Historically, theme parks have used lower ticket prices and hotel room rates as an enticement for visitors following a recession.
“When the park reopens, Disney will use pricing and cut pricing. This will be their lever to attract people back,” Nathanson said.
It will be some time before park attendance approaches pre-corona levels
Disney theme parks around the globe could see an attendance slump for two years. This is until COVID-19 tests become more ubiquitous and a vaccine is developed, according to a Wells Fargo Securities analyst report.

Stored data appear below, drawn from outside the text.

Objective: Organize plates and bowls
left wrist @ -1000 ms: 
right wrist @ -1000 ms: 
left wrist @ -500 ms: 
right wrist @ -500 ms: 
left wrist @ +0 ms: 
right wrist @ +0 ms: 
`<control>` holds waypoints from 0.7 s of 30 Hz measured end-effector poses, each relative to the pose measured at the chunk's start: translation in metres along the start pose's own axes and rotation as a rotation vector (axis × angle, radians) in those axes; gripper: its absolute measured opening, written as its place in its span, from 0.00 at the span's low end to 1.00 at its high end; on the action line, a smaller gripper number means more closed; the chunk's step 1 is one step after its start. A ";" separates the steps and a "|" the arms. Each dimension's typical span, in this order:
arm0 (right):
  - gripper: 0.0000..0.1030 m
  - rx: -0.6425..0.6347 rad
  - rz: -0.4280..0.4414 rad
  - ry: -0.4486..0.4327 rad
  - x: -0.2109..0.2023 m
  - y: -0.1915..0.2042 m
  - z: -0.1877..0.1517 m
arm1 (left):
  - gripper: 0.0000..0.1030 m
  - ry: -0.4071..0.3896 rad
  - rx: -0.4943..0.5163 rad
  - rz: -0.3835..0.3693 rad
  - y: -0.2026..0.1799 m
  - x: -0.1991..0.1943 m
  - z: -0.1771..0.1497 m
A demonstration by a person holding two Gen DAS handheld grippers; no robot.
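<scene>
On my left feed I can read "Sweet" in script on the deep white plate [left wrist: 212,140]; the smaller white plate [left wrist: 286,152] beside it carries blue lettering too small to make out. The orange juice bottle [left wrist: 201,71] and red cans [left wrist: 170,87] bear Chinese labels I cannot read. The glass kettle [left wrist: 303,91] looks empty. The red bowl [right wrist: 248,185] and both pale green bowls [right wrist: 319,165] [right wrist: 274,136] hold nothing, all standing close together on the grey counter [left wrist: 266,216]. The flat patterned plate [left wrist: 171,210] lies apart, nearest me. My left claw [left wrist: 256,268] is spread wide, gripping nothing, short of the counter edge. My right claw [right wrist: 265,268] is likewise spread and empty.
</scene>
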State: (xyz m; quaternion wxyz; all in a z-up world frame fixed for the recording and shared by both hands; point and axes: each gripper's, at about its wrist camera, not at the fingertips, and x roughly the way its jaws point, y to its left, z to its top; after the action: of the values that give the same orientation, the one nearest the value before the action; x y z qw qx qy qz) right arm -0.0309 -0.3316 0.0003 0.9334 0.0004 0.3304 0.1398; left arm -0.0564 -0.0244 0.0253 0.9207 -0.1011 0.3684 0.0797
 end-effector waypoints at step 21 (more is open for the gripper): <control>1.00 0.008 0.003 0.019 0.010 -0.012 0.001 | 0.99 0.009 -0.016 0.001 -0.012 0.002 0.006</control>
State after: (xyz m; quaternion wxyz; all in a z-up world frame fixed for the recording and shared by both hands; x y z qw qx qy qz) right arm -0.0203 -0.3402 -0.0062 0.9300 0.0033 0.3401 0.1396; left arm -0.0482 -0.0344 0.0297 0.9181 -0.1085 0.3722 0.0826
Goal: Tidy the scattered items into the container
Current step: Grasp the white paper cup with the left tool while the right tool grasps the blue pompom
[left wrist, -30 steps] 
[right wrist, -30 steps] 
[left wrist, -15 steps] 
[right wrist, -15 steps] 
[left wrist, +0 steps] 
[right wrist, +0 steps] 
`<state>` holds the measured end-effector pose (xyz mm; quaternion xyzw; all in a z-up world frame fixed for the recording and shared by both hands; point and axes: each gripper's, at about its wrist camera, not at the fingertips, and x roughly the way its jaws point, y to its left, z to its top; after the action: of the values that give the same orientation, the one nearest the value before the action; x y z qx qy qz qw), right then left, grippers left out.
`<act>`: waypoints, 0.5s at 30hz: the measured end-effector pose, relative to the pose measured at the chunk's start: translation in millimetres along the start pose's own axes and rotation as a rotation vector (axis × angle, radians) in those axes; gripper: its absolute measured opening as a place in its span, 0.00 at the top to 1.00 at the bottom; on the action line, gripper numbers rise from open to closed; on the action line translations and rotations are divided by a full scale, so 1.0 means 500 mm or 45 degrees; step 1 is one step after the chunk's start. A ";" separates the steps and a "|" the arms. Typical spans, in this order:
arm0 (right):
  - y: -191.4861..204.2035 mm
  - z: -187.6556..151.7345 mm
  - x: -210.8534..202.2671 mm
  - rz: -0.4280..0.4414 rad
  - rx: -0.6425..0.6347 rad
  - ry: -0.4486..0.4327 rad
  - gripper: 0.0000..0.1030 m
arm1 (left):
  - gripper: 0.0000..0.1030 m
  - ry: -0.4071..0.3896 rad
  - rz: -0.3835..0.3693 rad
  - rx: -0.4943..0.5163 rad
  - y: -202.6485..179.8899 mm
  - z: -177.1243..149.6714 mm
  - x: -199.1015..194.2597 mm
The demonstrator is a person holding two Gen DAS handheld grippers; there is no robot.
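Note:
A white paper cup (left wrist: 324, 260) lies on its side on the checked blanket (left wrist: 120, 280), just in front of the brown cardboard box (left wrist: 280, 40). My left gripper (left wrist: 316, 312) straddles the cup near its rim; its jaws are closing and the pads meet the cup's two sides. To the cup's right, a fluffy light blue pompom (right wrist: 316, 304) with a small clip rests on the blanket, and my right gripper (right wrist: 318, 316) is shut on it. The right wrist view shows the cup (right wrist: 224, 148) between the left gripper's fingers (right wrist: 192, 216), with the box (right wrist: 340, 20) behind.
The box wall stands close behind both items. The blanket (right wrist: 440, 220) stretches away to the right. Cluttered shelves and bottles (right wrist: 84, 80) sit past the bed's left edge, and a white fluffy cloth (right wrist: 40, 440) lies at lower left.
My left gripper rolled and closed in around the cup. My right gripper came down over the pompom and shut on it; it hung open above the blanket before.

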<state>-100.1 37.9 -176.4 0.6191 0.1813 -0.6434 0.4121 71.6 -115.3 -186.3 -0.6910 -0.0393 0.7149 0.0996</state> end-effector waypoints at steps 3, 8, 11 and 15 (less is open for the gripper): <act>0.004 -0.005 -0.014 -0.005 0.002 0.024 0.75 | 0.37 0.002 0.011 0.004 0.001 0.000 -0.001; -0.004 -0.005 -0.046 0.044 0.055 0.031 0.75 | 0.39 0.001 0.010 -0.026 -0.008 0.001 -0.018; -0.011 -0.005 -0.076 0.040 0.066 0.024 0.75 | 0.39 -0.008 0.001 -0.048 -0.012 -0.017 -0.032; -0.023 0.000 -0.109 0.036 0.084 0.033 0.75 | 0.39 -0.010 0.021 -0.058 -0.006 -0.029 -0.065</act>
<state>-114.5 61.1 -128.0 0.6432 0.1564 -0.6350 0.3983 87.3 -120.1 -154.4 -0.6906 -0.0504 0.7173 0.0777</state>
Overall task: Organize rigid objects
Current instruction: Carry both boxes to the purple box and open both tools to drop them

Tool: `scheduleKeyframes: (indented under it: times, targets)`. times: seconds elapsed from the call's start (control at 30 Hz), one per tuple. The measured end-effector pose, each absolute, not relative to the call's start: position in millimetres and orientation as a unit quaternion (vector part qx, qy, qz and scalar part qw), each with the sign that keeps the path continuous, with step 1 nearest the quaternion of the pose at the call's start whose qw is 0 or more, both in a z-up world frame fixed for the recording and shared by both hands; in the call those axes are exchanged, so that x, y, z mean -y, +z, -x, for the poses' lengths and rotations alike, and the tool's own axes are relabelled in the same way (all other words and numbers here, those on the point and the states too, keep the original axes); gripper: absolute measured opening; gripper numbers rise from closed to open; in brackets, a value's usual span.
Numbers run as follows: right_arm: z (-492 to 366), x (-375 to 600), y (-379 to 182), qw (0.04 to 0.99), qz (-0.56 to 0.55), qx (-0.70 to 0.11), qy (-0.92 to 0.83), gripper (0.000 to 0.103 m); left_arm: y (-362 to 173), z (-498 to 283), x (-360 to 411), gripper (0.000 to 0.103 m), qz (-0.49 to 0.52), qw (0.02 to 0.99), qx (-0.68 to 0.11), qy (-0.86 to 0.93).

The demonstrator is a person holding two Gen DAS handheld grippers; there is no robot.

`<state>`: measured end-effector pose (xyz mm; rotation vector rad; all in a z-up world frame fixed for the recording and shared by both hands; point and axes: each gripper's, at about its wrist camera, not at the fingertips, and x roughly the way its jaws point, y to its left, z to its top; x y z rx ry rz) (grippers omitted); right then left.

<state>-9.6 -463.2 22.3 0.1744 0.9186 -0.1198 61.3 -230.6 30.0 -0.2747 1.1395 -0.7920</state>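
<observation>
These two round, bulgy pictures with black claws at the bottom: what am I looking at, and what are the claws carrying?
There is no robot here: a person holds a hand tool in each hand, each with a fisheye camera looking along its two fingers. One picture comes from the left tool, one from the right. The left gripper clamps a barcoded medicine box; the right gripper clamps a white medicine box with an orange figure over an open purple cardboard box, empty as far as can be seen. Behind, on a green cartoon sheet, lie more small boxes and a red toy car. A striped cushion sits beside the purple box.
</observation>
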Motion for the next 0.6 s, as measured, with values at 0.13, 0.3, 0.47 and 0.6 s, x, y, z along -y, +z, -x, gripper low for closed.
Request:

The Wells Fargo report forecasts a 50% reduction in attendance at Disney theme parks in the fiscal year 2021.
“It will be some time before park attendance approaches pre-corona levels,” according to the Wells Fargo report. “Until the time at which there is significantly improved testing and/or a widely available vaccine, it’s tough for us to imagine long lines for Rise of the Resistance. No matter how much folks might want to go.”
3. How will consumer behaviour change at theme parks?
Perhaps the biggest challenge facing theme parks will be getting visitors to feel comfortable again after the COVID-19 pandemic. Particularly on crowded midways and in tightly-confined attractions.
“How will behaviour change generationally?” asked Moffett on the call. “Will there be a generational shift in the willingness of people to socially crowd? Not socially gather, but socially crowd.”
“Will a whole generation find it uncomfortable to imagine being strapped in a roller coaster next to a stranger? We just don’t know the answer to that. And we’re not going to know the answer to that for a long time.”
Rising attendance and increased visitor spending drive virtually every financial decision at theme parks.
“There’s this looming question of, will occupancy levels of the park always be lower from now on? Will there be a generation of consumers who are just afraid to be in crowded places?” Moffett said. “And again, you just don’t know.”
Changes in consumer behaviour as a result of disruptions from the COVID-19 pandemic is only one of the “unknowable” factors that could impact Disney’s bottom line, according to the SEC filing.
“We have closed our theme parks; suspended our cruises and theatrical shows; delayed theatrical distribution of films both domestically and internationally; and experienced supply chain disruption and ad sales impacts,” Disney wrote in a filing with the Securities and Exchange Commission.